The secret is revealed and everything does to hell in a hand-basket. Now while this may be a really good idea for a TV sketch, where all the characters are one-dimensional cartoons, it doesn't work in a feature where you have the live action cartoons interacting with what appears to be real people with feelings and the like.

While John appears at the beginning to be a perfectly nice guy, he turns out to be one of the less likeable characters, his reaction is what would be expected, but this sort of thing gets really old after a few minutes.

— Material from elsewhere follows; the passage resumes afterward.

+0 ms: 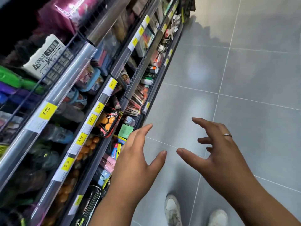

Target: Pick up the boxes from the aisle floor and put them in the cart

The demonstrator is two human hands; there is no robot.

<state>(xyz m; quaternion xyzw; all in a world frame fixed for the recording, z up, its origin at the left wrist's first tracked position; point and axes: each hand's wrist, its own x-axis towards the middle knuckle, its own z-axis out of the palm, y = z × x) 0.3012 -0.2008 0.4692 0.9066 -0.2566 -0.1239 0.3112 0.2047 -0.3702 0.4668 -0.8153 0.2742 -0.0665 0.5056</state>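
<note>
Both hands are empty. The left hand (136,160) and right hand (223,154) reach forward, fingers spread and thumbs facing, probably readying a two-handed lift. Below them is the grey tiled floor (244,79), with stocked shelves (101,98) to the left. No box or cart is in view, so a box's direction and long axis cannot be told.

Aisle floor: I see grey tiled floor (244,75) running open from near me to the far end; a hand can pass anywhere over it.
Left wall: the shelf unit (104,97) blocks the whole left side, its rails with yellow price tags (46,110) leaning out at me.
Near the shelves: my left hand (135,162), fingers spread, hangs just beside the packed lower shelves; room only to its right.
Over the tiles: my right hand (218,154) is well apart from the shelves.
Underfoot: white shoes (172,209) stand below my forearms.
</note>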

So Amy has to grow, and she does in a romance with a married colleague(Colby French), which is actually kind of sweet.

But being neither fish or fowl, the thing just doesn't work. However it's a good try, and maybe Goldthwaite will get it right the next time.

STEEL CITY

Written and Directed
By Brian Jun

There is no greater love than that for which a parent is willing to sacrifice his liberty for child. This is what Carl Lee(John Heard) does for his son PJ (Thomas Guiry) when the latter runs a woman over with his car.

It goes without saying that the Lee family is highly dysfunctional.
Carl was an abusive husband who left his wife Marianne(Laurie Metcalf), PJ and his older brother Ben(Clayne Crawford) years before. The outcome is that Ben is cheating on his wife Maria(Jamie Anne Brown) with the local floozy barmaid (Heather McComb) and PJ just can't seem to hold a job or a girlfriend, although he's beginning to develop a romance with one Amy Barnes(America Ferrera), who works in a resturaunt where PJ washes dishes and scrubs the floor.

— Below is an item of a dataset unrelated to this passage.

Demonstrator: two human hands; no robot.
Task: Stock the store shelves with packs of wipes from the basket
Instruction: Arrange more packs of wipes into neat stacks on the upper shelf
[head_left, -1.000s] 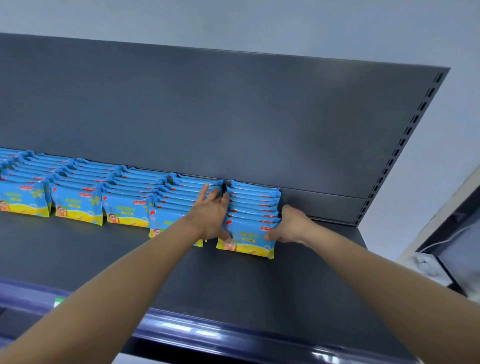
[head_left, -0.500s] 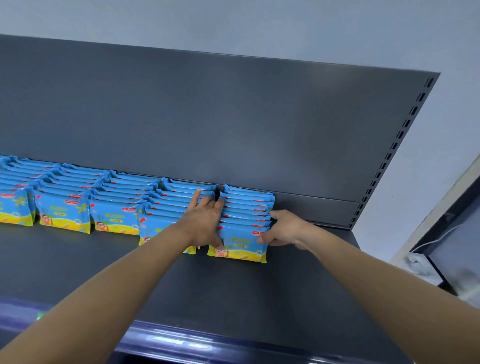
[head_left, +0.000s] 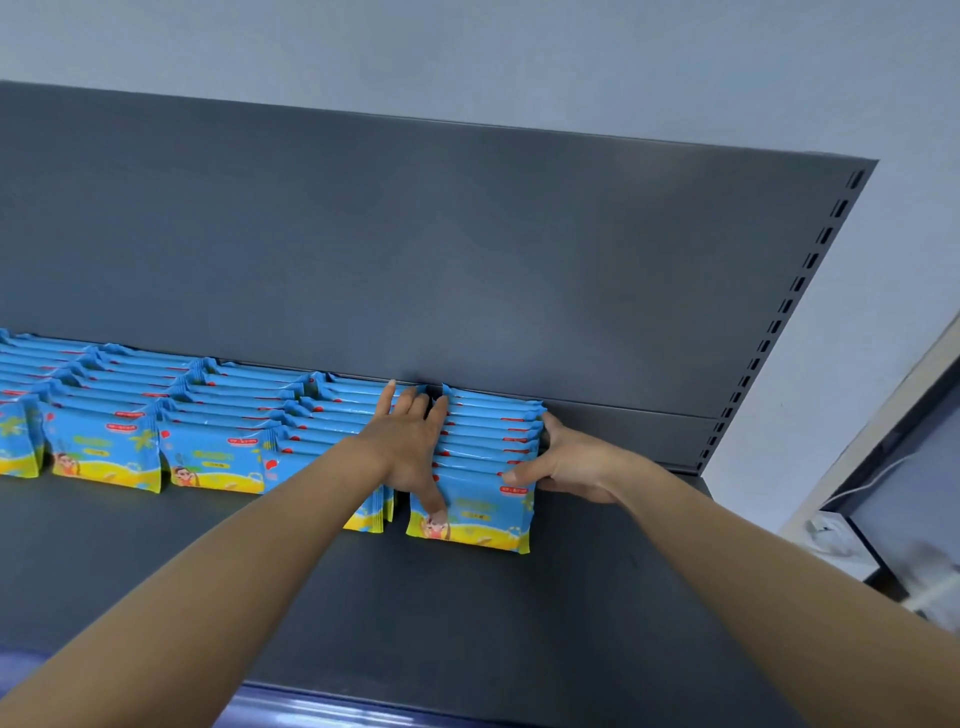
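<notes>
Left hand (head_left: 410, 447) presses flat, fingers straight, against the last row of packs (head_left: 483, 452). Right hand (head_left: 569, 462) cups its other side, fingers now reaching farther back than before.

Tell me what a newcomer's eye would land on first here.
The bright blue-and-yellow wipe packs stand out first, lined up in rows along the back of the dark grey shelf. Next come the two bare arms over the shelf: the left grip presses flat against the left side of the rightmost row, while the right grip holds its right side.
</notes>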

To make matters worse, PJ's stepfather (James McDaniel) doesn't like him very much. In fact nobody seems to like each other very much at all.

From prison, Carl contacts his estranged brother Vic(Raymond J Barry), who selflessly helps out when PJ gets kicked out of the house when the mortgage comes do. White trash soap opera if there ever was one. We don't really like the characters all that much, and that's the problem. Not caring what happens to an ensemble means that seeing the whole thing through is less likely.

Not worth the price of a full ticket, although it may be worth a look on cable someday.

Factotum/U.S.

Written and Directed
by Bent Hamer

Hank Chinaski (Matt Dillon) fancies himself a writer. That he may be, but for the most part he's a bum. Going from low-paying job to low-paying job, while he and his girlfriend Jan (Lili Taylor) screw and drink. This cannot last, and they part. Then our hero takes up with Laura (Marisa Tomei), who's being kept by Pierre (Didier Flamand), who runs a home for wayward floozies.

Welcome to the world of Charles Bukowski, the greatest slacker of the 20th century.

Exactly, why should we care about this loser? Because Hamer has used the exquisite prose of Bukowski to the maximum advantage, making Hank and his useless friends somewhat interesting. Also, we have bravura performances by Dillon and Taylor, which are Oscar quality, but probably won't get much kudos because the characters and the story are quite pathetic, and I don't mean that in a good way.

Watching this film is sort of like watching a train wreck, it's horrible, but you can't take your eyes off of it. Which means that it's probably worth the bucks for a bargain matinee. This is one of the best bad movies of the entire year.